The sisters created a sensation in British India for becoming actresses and dancers in the late 1930s when they worked with legendary theater and film personality Prithviraj Kapoor (news), patriarch of Bollywood’s Kapoor movie dynasty.
While Zohra became India’s theater and cinema favorite grandmother, Uzra migrated to Pakistan in 1960, leaving behind a successful theater career, and settled into domestic life.
Because of the strained relations between India and Pakistan since their bloody partition by the British in 1947, they were separated for several decades.
Uzra was overwhelmed at sharing the stage with her sister in the country of her birth for the first time in several years.
“It’s a very emotional journey. I was born here, I studied in Delhi – I am as much an Indian as Pakistani,” she said.
Zohra said politicians must take their cue from the public.
“We must accept Pakistan as good friends.

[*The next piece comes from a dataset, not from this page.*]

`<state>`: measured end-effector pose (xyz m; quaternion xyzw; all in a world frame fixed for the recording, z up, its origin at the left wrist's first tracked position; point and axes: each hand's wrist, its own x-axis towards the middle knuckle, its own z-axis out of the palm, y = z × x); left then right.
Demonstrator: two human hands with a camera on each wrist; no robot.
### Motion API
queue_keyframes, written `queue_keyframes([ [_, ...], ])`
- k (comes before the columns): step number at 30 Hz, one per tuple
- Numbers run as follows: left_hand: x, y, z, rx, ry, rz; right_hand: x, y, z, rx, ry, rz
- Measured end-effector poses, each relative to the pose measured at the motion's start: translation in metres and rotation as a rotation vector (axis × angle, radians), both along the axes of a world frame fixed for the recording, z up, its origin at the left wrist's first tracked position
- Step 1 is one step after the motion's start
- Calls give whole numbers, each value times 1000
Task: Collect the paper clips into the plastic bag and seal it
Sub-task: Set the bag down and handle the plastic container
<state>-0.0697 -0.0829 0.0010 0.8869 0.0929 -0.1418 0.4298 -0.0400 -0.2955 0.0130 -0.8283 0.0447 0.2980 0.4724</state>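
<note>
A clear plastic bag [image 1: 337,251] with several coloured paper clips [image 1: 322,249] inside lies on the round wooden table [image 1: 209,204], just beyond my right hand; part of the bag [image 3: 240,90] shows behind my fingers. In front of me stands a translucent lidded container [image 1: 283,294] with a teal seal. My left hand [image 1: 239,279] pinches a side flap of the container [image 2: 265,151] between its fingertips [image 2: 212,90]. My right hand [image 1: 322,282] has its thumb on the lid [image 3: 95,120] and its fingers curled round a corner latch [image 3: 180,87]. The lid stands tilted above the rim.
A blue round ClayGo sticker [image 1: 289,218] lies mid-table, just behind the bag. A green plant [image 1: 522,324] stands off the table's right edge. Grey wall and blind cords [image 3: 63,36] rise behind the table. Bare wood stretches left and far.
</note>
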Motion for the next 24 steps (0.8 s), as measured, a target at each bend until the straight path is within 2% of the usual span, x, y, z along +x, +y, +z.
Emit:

We must become good neighbors,” she said.
Gauhar was encouraged by the Indian public’s response.
“I think the people are enjoying themselves and understanding the humor of the play and also the ironies in it,” she said.
Besides the sisters, the play also features their grand-niece, Samiya Mumtaz, who lives in the eastern Pakistani city of Lahore, and their Delhi-based niece, Salima Raza.
Sitting in the front row Thursday, Indian foreign minister Yashwant Sinha said the play was a step in the right direction.
“We will further intensify and further deepen the people-to-people contact,” he said.